Unable to parse Fortinet Netflow with logstash module


(R) #1

Hi,

I am trying to monitor Fortinet Netflow logs using elasticsearch stack 6.2.2. I am using logstash Netflow module but logs are not completely being parsed and seeing below errors.

Any clue what could be the issue?

[WARN ] 2018-03-07 23:50:25.836 [<udp.0] netflow - Can't (yet) decode flowset id 258 from source id 1, because no template to decode it with has been received. This message will usually go away after 1 minute.
[WARN ] 2018-03-07 23:50:25.836 [<udp.0] netflow - Can't (yet) decode flowset id 258 from source id 1, because no template to decode it with has been received. This message will usually go away after 1 minute.
[WARN ] 2018-03-07 23:50:25.836 [<udp.0] netflow - Can't (yet) decode flowset id 258 from source id 1, because no template to decode it with has been received. This message will usually go away after 1 minute.


(Paris Mermigkas) #2

As it mentions, Logstash has not received the appropriate template for that flowset.

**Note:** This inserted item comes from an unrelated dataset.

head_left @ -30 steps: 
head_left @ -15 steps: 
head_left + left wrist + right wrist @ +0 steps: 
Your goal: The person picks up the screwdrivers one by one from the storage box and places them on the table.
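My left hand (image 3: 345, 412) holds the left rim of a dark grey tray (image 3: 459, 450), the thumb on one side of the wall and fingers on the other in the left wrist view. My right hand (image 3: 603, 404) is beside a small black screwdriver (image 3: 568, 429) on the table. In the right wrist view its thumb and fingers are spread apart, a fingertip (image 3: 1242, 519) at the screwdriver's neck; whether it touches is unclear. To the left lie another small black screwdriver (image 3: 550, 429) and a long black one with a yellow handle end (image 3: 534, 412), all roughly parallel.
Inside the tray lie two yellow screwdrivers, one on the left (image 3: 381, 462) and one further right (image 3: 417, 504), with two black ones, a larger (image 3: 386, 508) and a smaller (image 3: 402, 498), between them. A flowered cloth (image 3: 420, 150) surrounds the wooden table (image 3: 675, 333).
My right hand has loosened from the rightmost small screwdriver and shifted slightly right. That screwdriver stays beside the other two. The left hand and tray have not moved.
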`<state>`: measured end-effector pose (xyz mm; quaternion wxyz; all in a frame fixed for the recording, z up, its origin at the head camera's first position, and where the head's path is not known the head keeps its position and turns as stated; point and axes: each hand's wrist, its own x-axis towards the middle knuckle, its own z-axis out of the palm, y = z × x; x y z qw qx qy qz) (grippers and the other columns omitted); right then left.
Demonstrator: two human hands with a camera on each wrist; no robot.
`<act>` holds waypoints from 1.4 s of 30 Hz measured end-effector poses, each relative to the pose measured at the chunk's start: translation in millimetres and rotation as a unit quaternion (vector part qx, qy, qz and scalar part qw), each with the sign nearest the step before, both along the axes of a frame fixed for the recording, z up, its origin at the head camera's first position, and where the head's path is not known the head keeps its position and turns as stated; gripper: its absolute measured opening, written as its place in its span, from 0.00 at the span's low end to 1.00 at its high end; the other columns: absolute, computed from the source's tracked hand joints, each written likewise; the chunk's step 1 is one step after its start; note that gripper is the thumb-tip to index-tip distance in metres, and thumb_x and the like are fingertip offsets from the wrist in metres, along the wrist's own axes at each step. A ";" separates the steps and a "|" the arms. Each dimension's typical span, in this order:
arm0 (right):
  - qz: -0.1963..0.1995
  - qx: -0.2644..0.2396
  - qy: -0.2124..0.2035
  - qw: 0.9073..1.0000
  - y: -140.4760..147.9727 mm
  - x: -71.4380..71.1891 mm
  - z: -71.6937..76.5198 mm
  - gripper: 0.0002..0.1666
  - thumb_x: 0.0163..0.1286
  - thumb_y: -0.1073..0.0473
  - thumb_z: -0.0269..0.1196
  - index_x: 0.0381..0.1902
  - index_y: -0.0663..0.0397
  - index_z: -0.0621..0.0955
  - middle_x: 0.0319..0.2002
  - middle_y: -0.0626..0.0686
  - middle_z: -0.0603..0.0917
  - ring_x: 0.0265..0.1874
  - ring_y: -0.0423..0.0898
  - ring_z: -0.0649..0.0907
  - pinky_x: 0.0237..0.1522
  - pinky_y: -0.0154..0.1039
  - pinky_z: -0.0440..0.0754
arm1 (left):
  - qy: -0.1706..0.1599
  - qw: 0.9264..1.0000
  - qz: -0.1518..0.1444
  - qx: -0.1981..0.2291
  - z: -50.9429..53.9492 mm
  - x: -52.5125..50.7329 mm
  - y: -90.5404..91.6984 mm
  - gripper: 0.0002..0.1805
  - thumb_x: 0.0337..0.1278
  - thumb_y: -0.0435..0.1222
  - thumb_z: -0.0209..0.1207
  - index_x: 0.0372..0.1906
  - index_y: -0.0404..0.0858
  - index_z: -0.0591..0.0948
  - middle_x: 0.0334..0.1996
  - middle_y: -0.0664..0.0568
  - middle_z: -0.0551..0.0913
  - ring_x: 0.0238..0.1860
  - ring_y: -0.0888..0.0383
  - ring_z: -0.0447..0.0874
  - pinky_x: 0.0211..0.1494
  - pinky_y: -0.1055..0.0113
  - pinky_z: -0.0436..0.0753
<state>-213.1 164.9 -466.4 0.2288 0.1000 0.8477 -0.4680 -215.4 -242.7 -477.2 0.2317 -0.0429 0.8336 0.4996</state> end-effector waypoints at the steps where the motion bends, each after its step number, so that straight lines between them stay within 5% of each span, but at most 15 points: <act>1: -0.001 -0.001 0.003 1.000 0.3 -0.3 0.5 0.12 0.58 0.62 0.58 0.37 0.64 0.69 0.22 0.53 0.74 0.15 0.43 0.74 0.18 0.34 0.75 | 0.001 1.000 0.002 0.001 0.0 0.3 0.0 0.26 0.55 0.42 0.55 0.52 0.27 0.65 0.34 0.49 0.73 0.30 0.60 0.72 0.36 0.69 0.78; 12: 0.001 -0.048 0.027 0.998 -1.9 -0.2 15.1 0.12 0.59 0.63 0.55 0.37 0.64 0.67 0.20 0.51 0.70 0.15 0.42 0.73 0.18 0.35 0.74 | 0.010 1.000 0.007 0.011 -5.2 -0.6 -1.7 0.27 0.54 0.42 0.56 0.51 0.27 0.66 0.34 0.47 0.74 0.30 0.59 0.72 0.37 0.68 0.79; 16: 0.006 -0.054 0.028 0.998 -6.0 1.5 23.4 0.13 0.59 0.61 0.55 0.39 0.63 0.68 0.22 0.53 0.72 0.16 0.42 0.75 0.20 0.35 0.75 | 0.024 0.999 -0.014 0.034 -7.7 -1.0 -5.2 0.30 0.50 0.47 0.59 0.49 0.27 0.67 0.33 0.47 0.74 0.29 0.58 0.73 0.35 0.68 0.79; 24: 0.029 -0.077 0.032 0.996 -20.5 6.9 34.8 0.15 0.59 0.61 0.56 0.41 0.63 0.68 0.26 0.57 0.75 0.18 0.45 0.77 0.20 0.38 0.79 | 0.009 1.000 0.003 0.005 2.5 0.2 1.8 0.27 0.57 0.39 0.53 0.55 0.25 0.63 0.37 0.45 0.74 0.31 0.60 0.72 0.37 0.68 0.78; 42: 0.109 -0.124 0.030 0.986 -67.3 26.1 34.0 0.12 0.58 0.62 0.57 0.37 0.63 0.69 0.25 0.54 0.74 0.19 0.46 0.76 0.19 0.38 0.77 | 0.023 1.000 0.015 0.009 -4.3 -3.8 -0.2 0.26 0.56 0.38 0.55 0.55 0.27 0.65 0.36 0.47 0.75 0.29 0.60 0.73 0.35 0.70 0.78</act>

The way Netflow v9 works is, it relies to the device to communicate the template for each different flowset id, basically something like "This flowset number contains x, y, and z fields" so the collector (Logstash in this case) knows how to properly decode the binary information in the payload.

Usually the devices are configured to sent templates for each flowset id each X seconds/minutes. It's usual that you encounter such messages shortly after starting Logstash if no netflow template caching is enabled in the config (until it received the first template for that flowset).
Does this problem persist after a considerable amount of time?


(Robert Cowart) #3

@paz is spot on. The only thing that I will add is that Fortinet doesn't send netflow templates very often. So with other devices those messages will go away within a couple minutes. But don't be surprised if Fortinet needs 15 minutes or longer.


(R) #4

@rcowart @paz it did stay when I used with Logstash default netflow module while with @rcowart it was spot on and successful.

But @rcowart I was still couldnt configure with Variables may be document is not that clear as I am implementing on CentoS 7.4 and logstash failed to start when I used default conf files but then when I replaced variables with actual stuff like elastic and kibana IP it starts working fine.

Any ways great work @rcowart


(system) #5

This topic was automatically closed 28 days after the last reply. New replies are no longer allowed.